Lettre pour Pierre Lovinsky

Cher Pierre Lovinsky,

Coordonnateur de la Fondation 30 Septembre, une organisation de défense des droits humains, est porté disparu depuis le 12 août 2007. Il revenait d’un déplacement avec des militants de défense des Droits de l’homme, des Américains, en visite à Haïti. Une mobilisation a été déclenchée pour sa libération, mais depuis deux mois elle est sans résultat.

Cela fait presque deux mois que tu as « disparu ». Pardonnes-moi le retard à faire et dire ce que, je pense, beaucoup d’entre nous, même furtivement, ont senti en apprenant ta « disparition ». On s’est dit et on a pensé : « Non, ce n’est pas possible. Pas lui », un peu comme on dirait « pas moi » face à une catastrophe qui nous frappe.

En t’écrivant, je voudrais avant tout te faire savoir que, plus ou moins deux semaines après ta « disparition », tous les jours, je demandais intérieurement à tes ravisseurs de se raviser et de te remettre entre les tiens, entre nous. Tous les jours, je pense et j’envoie ces mots vers ces ravisseurs de vie(s) en me disant qu’ils finiront par entendre des appels qui ne sont qu’un écho de leur propre conscience.

Je me dis que je dois continuer sans arrêt, avec la même fidélité que tes ancêtres de l’événement fondateur de Haiti, 1791-1804. Un événement qui les avait saisi et qu’ils avaient saisi en retour en prêtant serment de fidélité aux trois prescriptions d’égalité, fraternité et liberté face à la folie inaugurale de ce qui s’appelait alors le « système » ou l’esclavage et qui s’appelle aujourd’hui le système mondial/global/capitaliste. Et cela longtemps avant que cette triple prescription de la solidarité humaine ne soit appropriée, « découverte » par la Révolution Française.

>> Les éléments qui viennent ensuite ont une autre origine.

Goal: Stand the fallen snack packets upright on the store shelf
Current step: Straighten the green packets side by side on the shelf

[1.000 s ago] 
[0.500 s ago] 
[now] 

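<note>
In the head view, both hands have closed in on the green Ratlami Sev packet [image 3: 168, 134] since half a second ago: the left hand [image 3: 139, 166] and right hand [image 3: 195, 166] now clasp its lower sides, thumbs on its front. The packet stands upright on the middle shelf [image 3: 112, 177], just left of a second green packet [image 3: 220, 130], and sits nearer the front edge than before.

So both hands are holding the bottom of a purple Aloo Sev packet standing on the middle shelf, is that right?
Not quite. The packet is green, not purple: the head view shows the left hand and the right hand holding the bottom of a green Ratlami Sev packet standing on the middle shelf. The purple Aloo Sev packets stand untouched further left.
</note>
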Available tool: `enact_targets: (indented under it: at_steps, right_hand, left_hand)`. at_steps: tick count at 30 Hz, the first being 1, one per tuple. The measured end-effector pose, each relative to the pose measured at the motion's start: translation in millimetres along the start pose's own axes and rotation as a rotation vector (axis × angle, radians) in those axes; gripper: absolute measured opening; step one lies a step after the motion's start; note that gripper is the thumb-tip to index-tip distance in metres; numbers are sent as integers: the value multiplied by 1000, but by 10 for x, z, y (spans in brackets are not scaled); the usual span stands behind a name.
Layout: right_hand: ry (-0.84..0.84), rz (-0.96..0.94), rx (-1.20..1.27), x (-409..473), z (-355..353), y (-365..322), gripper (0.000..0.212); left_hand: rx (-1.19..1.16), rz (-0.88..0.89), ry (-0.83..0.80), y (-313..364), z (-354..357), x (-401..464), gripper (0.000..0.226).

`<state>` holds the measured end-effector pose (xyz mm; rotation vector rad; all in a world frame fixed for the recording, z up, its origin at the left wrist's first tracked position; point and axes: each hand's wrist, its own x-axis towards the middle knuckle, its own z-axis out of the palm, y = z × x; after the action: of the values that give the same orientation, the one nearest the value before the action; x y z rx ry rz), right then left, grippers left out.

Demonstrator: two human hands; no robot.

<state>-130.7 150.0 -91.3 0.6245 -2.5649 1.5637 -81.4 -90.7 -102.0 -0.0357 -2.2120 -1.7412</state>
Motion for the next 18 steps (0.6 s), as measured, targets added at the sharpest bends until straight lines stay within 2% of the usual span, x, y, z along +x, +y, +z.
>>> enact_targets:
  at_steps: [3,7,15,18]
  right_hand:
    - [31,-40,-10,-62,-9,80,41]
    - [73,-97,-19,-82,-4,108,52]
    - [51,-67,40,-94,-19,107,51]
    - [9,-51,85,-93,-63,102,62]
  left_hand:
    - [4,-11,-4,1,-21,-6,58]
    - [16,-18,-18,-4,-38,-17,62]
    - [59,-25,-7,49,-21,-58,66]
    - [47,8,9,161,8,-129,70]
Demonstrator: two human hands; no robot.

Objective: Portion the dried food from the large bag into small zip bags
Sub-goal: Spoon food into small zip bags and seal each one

Ton malheur, Pierre, comme le nôtre d’ailleurs, est multiple, mais pourrait se résumer en ce que tu n’es pas (ce que, aux yeux de certains, tu ne dois pas être) et l’envers, ce que tu es. Pile ou face, tu déranges. Tes ancêtres de 1791-1804 dérangent encore jusqu’aujourd’hui car ils avaient réussi là où ils ne pouvaient pas, là où ils ne devaient pas réussir. Dans le monde d’alors un esclave qui outrepassait un interdit commettait la plus grave des offenses. La punition la plus sévère s’ensuivait.

Peut-on imaginer pire insolence, pire lèse-majesté (pour un propriétaire d’esclaves) que des esclaves donnant une leçon politique sur la liberté en réussissant leur propre libération ?

Tu déranges parce qu’aux yeux de ceux qu’on appelle les « 184 » et leurs alliés tu n’as pas honte de ce qui s’est passé en 1804, tu n’as pas honte d’exiger le retour du Président Aristide. Tu déranges parce que tu ne veux pas te taire sur ce que tu devrais te taire. En somme, ils voudraient que tu ne sois pas Pierre Lovinsky. Ils voudraient que tu te renies toi-même. La litanie des raisons pour lesquelles tu déranges est longue, très longue, trop longue pour la reprendre ici. On y reviendra s’il le faut.

Tu déranges aussi par ce que tu n’es pas. En apprenant ta disparition, beaucoup de gens se sont demandés : « c’est qui Lovinsky ? ». Comme si une injustice se mesure à l’aune de la célébrité. Mis à part les Boukman, les Mackandal, les Kimpa Vita, les Zumbi (Quilombo de Palmares au Brésil, il y a 300 ans), etc . la Tombe de l’Humanité Inconnue ne devrait-elle pas exister justement pour faire justice à tous ces inconnus qui, par leur résistance, honorent toute l’humanité célèbre et obscure.

Ta célébrité réside dans une fidélité à un événement qui continue d’être refoulé par la conscience globalisante bien pensante humanitariste. Une conscience qui cherche, par la charité, à sauver Haiti de la pauvreté.

Mais les mêmes gens qui haussent les épaules en apprenant ton sort semblent avoir oublié que c’est en acceptant des injustices contre les inconnus, contre ceux qui ne comptent pas que se préparent les hécatombes.

Je t’écris avec la conviction que tu es encore en vie et que d’autres gens, avec d’autres mots, avec d’autres vibrations feront s’écrouler les murs de ta prison, où que tu sois.